Chris, I think you may have been asking about the multi-way fuse block though?    For info, this post shows a better photo of one in use (I fitted the same fuse holder under the bonnet to tidy up the cabling).
Again, this is a part which I really like and have supplied as part of a wiring set,  but I don't sell generally.
I got this one from an eBay Seller - 12/24v Combi-holder for Mega and Midi fuses Van Boat Marine Rally  | eBay.
For the full setup, you would need 4 x Midi/Strip fuses and one Mega Fuse if using the bigger connection for a circuit or having a 'master fuse', but note they don't come with any fuses or ring terminals.  (If you need any Midi/Strip fuses or terminals for the holder, I do have those as well as 250A Mega fuses)


----------



## wildebus

Been a few posts about the provision of low-power EHUs at campsites.  I thought I would update this thread on how my Camperbus is setup to accomodate this situation.

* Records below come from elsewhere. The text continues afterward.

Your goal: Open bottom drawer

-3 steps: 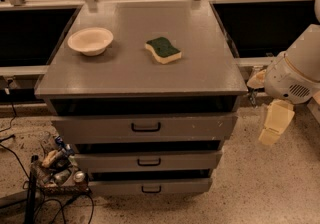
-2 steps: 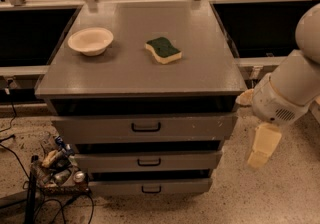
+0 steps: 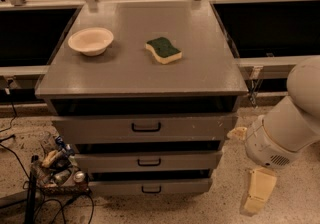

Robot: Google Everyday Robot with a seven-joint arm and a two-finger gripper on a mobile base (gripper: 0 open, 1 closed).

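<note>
End effector (image 3: 257, 194) hangs low; open or closed, cannot tell. Bottom drawer (image 3: 175, 186) just left of it, not yet out. Approach small black handle (image 3: 151, 189) further left at same height, hook it, pull straight outward.

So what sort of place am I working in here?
Probably a lab or office test area: a grey metal three-drawer cabinet with a bowl and a sponge on top, clutter heaped on the speckled floor. The gripper hangs low at the view's right, level with the bottom drawer, not touching it.
</note>
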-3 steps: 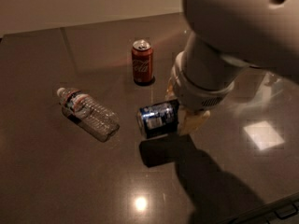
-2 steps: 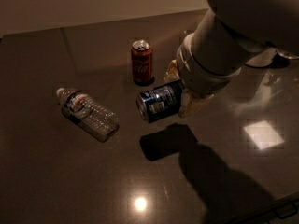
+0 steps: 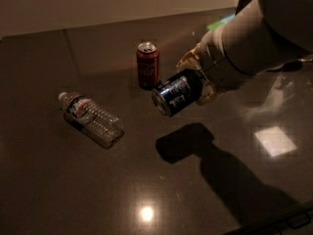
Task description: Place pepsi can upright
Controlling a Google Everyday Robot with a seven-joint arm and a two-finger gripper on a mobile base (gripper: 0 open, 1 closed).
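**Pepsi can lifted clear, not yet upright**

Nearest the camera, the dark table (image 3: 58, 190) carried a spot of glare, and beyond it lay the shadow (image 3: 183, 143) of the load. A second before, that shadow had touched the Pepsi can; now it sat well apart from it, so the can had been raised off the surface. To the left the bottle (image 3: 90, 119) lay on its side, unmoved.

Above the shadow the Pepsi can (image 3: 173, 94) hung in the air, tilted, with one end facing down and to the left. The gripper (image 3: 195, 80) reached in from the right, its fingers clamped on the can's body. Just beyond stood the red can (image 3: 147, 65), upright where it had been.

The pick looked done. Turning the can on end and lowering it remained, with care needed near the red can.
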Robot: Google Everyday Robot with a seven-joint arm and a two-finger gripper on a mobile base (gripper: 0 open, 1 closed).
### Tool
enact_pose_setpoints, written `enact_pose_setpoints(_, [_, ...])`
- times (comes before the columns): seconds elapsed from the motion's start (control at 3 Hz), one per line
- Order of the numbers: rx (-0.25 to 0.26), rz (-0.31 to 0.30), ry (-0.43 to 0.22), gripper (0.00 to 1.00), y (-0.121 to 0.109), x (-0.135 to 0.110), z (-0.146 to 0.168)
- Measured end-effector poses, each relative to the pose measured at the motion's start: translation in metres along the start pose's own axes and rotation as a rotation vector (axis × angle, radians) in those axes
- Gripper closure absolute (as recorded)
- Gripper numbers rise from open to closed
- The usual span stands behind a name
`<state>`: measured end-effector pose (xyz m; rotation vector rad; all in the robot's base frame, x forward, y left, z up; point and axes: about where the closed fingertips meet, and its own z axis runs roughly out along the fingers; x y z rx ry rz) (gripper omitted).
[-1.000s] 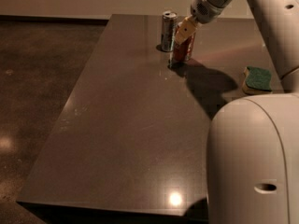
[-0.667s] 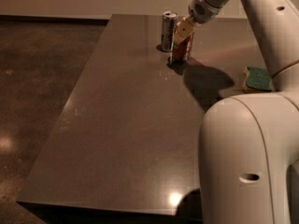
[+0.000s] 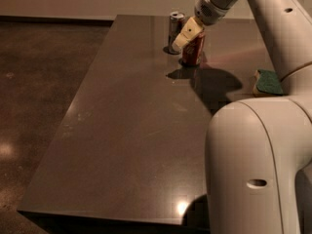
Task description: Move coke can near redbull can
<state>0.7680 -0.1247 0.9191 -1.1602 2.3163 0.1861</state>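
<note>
hand point(image 3: 188, 37) apparently gripping coke can point(image 3: 194, 55), far tabletop point(image 3: 131, 130)

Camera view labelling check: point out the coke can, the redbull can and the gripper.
coke can point(image 3: 195, 53), camera view, red lower body.
redbull can point(image 3: 174, 27), camera view, silver side.
gripper point(image 3: 182, 40), camera view, pale tip in front of the coke can.

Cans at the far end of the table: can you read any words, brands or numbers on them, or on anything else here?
No text can be read anywhere.
On the coke can: markings too blurred to read, partly behind the gripper at its top.
On the redbull can: nothing legible.
On the arm, green sponge, table: no text seen.
</note>
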Motion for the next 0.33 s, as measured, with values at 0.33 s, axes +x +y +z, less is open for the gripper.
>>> enact_pose_setpoints(0.33, [0.000,0.000,0.000,0.00,0.0000,0.0000,0.0001])
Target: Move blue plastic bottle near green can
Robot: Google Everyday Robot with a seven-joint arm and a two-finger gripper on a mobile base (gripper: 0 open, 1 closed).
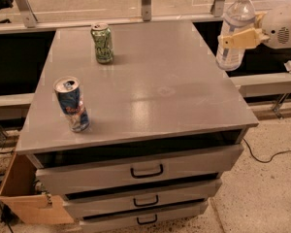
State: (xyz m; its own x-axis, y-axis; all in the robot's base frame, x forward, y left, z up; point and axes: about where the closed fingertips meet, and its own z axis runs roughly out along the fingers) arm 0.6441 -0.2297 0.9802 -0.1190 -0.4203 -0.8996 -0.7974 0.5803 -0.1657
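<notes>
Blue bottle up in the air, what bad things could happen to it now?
The tall blue-tinted plastic bottle hangs roughly over the right edge of the grey cabinet top. The gripper holds it there, jaws clamped around its middle. If that grip slips, the bottle could fall to the speckled floor. On the way across, it might also bump and tip the small green can, which stands free at the back left.

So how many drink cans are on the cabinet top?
2. The green can stands at the back left; the blue and silver can at the front left. The end effector holds the bottle at the right. None looks hidden.
</notes>
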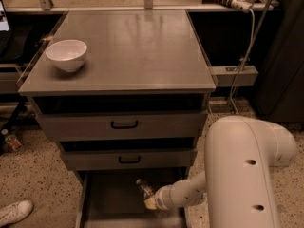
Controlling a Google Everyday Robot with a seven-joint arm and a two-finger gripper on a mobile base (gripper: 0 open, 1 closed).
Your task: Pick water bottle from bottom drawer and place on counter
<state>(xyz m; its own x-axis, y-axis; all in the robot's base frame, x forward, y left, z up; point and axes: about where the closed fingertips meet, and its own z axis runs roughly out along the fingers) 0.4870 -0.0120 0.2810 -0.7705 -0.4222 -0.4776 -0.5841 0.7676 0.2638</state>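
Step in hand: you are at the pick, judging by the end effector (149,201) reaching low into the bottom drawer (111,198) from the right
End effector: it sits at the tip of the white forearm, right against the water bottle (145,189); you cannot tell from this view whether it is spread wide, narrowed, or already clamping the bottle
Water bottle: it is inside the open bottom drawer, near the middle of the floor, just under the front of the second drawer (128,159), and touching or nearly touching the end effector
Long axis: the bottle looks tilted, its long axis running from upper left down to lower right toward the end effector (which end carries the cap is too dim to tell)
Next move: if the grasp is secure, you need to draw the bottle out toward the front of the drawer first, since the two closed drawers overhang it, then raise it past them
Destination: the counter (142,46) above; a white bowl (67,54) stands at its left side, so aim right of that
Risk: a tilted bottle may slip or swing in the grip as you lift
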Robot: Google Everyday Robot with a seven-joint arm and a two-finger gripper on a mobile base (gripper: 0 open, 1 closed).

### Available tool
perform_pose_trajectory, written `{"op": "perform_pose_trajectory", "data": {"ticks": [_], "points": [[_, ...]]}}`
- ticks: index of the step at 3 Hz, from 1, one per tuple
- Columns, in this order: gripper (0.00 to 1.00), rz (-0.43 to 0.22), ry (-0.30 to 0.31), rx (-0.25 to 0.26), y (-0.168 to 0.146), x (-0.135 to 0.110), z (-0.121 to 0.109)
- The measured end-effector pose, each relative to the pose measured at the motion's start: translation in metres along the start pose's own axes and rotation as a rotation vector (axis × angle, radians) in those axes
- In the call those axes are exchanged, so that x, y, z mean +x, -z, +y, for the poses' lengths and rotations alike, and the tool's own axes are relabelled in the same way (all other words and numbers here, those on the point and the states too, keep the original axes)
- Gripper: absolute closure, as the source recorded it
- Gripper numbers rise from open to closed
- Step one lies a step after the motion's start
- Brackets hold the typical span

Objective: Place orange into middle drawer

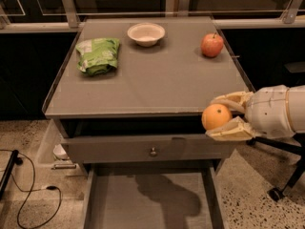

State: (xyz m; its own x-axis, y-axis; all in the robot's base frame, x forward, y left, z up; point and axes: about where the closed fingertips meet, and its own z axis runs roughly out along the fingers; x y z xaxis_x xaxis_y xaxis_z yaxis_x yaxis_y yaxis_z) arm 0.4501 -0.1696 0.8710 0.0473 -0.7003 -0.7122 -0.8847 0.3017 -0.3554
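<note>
My gripper (224, 116) comes in from the right and is shut on the orange (216, 116), holding it in the air just off the cabinet's front right corner. Its pale fingers (231, 131) sit above and below the fruit. The middle drawer (150, 199) is pulled out below, a wide shallow grey tray with a bare floor, down and to the left of the orange. Above it sits the closed drawer with the grey front and small round knob (153, 151).
On the cabinet top (157, 85) lie a green chip bag (97, 55), a white bowl (146, 33) and a red apple (212, 45). A black cable (28, 194) lies on the floor at the left, and a chair base (286, 175) stands at the right.
</note>
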Motion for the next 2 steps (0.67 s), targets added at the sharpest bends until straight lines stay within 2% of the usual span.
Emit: {"op": "perform_pose_trajectory", "data": {"ticks": [1,2], "points": [[1.00,0.030,-0.042,-0.072,-0.028,0.028,0.042],[1.00,0.061,-0.081,-0.166,-0.063,0.065,0.096]]}}
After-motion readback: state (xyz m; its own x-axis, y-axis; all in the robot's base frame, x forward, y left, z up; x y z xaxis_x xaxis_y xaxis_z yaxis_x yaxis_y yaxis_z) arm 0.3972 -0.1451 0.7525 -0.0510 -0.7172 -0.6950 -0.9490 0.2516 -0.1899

I have a 3-way Consumer Unit and the Victron Multiplus Charger/Inverter is plugged into the 6A rated circuit.  
The Multiplus I have is the 12/800/35-16 Model - so for a 12 Volt System and with a 800VA (700W) Inverter and 35 Amp Charger, and with a maximum of 16A @240V current in. Some of that Current will go towards the Charger part, but the majority will be passed through as direct AC Mains supply to 13A Sockets.
Clearly bringing in 16A would be a problem on a 6A EHU (and on my internal CU as well as I have a 6A MCB also).  So I have reconfigured the maximum current to be 6A  instead of the default 16A



Multiplus - VEC General by David, on Flickr

How this will work is that the Multiplus will never draw more than 6A (approx 1500W) from the Mains Supply.  
But I can still use more than 1500W on the 240V AC side though if more than the current setting (6A in my case now) is called for, as the Multiplus will automatically make up the difference from the Inverter.  This will be up to a maximum of an additional 700W (and in fact, the overload power is more than double the Inverter rating for upto 30 seconds, so a 'pulsing' device like an 2000W Induction Hob would have no problems on a 6A circuit due to the Mains+Inverter+overload feature).

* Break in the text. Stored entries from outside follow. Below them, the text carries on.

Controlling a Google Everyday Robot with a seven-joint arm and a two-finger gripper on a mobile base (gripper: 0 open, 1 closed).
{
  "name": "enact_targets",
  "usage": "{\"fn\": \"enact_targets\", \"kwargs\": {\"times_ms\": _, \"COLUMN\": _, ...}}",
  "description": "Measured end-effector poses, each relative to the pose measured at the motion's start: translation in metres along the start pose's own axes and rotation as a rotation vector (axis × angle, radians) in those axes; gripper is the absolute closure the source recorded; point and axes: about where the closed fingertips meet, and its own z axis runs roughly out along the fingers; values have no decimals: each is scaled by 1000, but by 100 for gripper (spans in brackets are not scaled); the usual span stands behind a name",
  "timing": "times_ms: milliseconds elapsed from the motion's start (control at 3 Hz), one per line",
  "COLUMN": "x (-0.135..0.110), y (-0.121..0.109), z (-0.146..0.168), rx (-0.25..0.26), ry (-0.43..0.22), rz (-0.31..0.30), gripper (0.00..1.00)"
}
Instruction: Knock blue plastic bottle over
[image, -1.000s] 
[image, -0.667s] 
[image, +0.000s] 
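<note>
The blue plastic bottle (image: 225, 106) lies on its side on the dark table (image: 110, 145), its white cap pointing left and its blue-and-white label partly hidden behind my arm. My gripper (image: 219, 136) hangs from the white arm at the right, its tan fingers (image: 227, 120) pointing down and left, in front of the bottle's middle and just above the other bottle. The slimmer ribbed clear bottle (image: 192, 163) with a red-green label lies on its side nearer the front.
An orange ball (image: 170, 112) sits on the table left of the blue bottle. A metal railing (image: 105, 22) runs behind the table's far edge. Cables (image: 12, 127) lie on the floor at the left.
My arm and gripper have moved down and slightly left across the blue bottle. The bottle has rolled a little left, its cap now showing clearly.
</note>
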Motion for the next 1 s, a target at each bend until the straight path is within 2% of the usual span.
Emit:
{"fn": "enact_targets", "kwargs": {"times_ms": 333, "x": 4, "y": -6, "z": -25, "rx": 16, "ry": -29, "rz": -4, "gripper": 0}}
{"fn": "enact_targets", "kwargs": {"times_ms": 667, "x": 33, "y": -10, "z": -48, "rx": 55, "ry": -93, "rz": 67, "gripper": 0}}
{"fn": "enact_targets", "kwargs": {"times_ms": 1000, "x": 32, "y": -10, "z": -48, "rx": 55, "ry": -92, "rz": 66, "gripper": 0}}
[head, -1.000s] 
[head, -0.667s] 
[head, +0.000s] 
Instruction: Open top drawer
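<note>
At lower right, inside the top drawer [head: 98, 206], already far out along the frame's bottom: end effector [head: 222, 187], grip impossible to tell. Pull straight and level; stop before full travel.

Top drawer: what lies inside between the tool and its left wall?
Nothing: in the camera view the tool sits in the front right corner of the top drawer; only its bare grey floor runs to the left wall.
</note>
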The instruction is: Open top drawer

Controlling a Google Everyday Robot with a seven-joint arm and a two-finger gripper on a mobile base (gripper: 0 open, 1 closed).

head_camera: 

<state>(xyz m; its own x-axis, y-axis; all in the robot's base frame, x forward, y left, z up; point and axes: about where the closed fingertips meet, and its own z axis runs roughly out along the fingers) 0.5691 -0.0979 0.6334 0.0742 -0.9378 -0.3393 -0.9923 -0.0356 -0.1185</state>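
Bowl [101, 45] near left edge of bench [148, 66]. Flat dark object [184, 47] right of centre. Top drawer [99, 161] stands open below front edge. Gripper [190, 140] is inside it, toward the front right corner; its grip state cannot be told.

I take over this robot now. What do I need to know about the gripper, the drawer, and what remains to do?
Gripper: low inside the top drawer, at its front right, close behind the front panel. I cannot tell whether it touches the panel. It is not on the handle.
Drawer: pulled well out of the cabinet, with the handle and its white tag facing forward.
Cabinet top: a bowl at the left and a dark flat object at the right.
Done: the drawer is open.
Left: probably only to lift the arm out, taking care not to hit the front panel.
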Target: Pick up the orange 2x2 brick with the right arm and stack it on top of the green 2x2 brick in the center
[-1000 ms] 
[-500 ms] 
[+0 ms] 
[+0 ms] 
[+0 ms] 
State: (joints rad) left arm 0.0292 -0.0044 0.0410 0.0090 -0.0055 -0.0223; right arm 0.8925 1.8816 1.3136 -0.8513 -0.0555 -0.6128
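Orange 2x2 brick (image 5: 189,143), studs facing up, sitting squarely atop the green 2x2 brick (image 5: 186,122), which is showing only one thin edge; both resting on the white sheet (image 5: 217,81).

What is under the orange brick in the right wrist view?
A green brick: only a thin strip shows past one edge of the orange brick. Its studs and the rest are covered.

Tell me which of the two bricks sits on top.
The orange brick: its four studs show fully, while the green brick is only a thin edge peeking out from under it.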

If I am on a 16A EHU (the Blue 'Commando' Plugs are rated at 16A Max BTW), then as well as the 6A circuit, I can also use either of the other 10A circuits in the Camperbus CU to their maximum without issues - or a mix of the two bearing in mind the maximum current allowed.   So this setup should give me the flexibility of using AC power without risking tripping the breakers of the Hookup providers 


As an aside, the Multiplus 12/800/35 is setup out the factory to run as a 26A charger rather than 35A.  I think that is probably to avoid too high a charge level if the system has something like a 100Ah or smaller battery (35A on a standard 100Ah battery would be above most battery makers recommendations).  So I changed this to the maximum 35A possible.



Multiplus - VEC Charger by David, on Flickr


----------



## Forresbroons

Looking good


----------



## mariesnowgoose

It looks very impressive, David, but electrickery is mostly double dutch to me.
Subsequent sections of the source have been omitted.